For years, he said, the Silicon Valley company has focused on tying together people on the Web, mapping out who knows whom. Now, Facebook wants to map out connections between people and their interests, gathering more explicit information about users’ favorites in order to deliver them a more personalized experience on Facebook and on other sites. He called it “the most transformative thing we have ever done for the Web.”
Six-year-old Facebook, based in Palo Alto, Calif., has become a fixture in many Internet users’ lives. Mr. Zuckerberg said Wednesday that the site has 400 million users and is growing at its fastest-ever rate.
As of February, it was the fourth most-visited Web site in the U.S., according to Nielsen Co. Each visitor spent an average of six hours and twenty-eight minutes during the month, also according to Nielsen, nearly triple the time spent on the next “stickiest” site, Yahoo Inc.
But Facebook’s advertising business, while growing rapidly, is still in its early stages. While the company is forecasting revenue of more than $1 billion for 2010, according to people familiar with the matter, it is only beginning to attract a meaningful part of advertisers’ budgets.
The announcements Wednesday are the latest sign of how the six-year-old start-up plans to sustain its momentum.

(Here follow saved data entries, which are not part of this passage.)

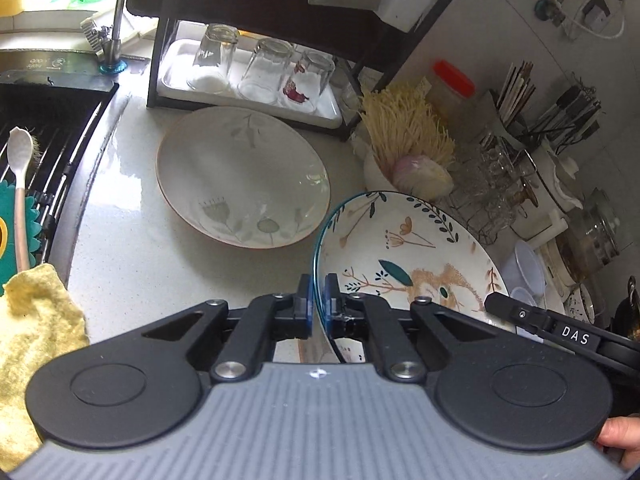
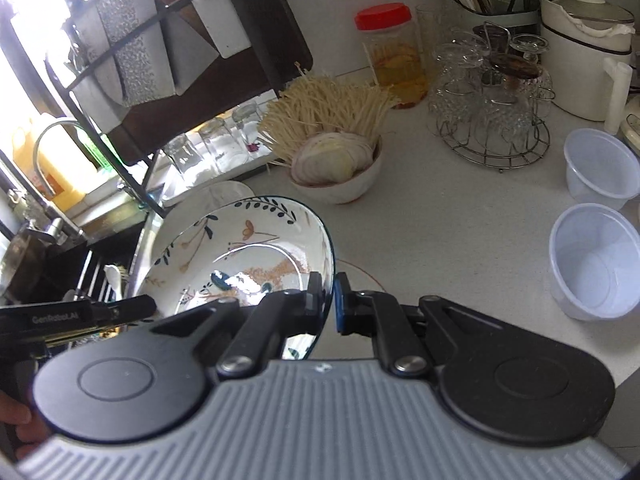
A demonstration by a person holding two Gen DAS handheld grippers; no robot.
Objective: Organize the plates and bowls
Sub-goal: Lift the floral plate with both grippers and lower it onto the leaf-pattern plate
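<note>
Left gripper point(image 1: 318, 298) and right gripper point(image 2: 329, 300) both pinch opposite rims of the blue-rimmed floral ceramic plate point(image 1: 404, 256), held tilted above the white speckled counter point(image 1: 132, 256). The pale leaf-patterned ceramic plate point(image 1: 244, 176) lies flat just left of the floral plate. Risk: thin rim grips, so uneven pull could slip the plate, dropping it onto the leaf plate or the white bowl of noodles and onion point(image 2: 340, 172) behind.
</note>
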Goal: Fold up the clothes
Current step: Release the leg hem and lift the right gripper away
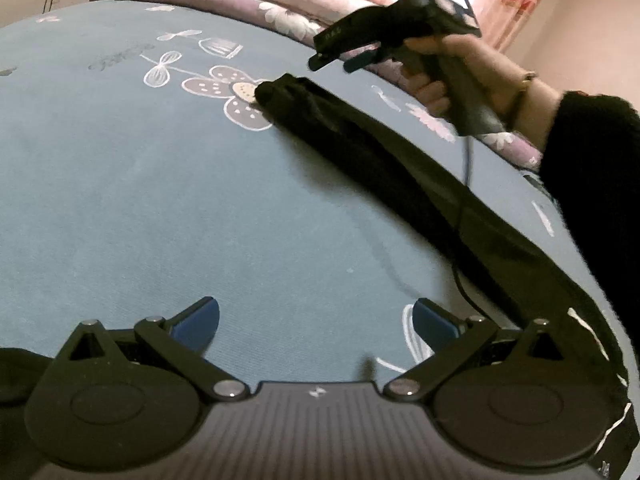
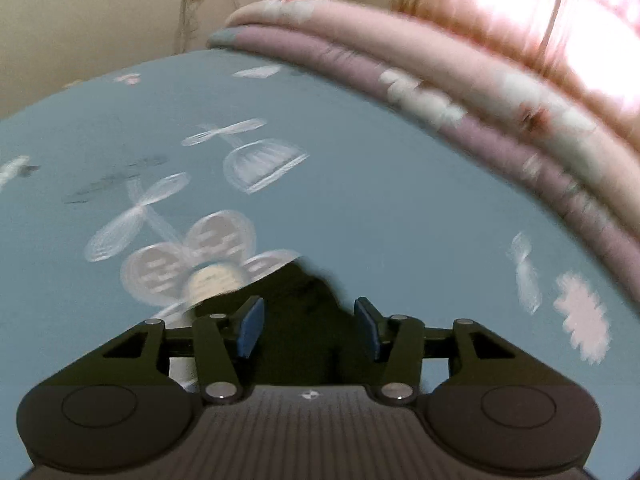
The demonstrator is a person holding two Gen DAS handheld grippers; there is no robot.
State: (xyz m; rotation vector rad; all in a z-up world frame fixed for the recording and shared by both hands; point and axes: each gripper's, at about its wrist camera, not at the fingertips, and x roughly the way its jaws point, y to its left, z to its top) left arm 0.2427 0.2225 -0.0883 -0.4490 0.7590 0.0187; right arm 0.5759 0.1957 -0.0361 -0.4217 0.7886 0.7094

In an interview on the floor of the conference, Mr. Zuckerberg said “Like” is only one of many services Facebook may offer other Web sites in the future. “If we can offer something that we can do easily and a lot of people will use, it is worth it to us,” he said. He noted that other platform businesses, such as Amazon.com’s Web services business, got their start by taking features they used for their own business and making them available to developers once demand was great enough.
Facebook’s site has had “Like” buttons that allow users to endorse content like their friends’ status updates for some time.
Trip Adler, chief executive of publishing site Scribd, excited about the “Like” button, is flooding his company’s site with them, adding them on content pages and profile pages. While the site has long allowed users to share some content back on Facebook through a sharing tool, he said such content often flows through Facebook users’ news feeds before it gets noticed by many of their friends.
But after a user “Likes” content, it becomes a more permanent part of his or her profile, where it can be discovered by friends on a regular basis.
“It should in theory be a more permanent source of traffic,” he said.
Web sites that add the buttons can offer customizations for users, such as showing visitors what articles their friends liked or what restaurants they reviewed.
In a news conference after his keynote address, Mr. Zuckerberg and other executives stressed that the new services would not loosen its privacy policies. They said that Facebook won’t share any individual user data with Web sites that implement the “Like” button, but may share aggregate data like how many people “Liked” an item. Whether Facebook would share that data with a user’s Facebook friends would depend on the user’s privacy settings.
The social networking site said it was also getting stricter about what information in allowed third-party developers to access, moving to address a series of criticism from users and privacy regulators that its policies were too lax.
How many Web sites will rush to the Like and personalization technology remains to be seen. While developers were enthusiastic about the technology, others said they may wait and see how widely it is adopted before trying it.
Facebook said it would allow a group of pre-vetted Web sites, such as Docs—a new online service from Microsoft Corp.—as well as Yelp and Pandora, to see instantly personalized content from their friends, without requiring their users to log in or click connect.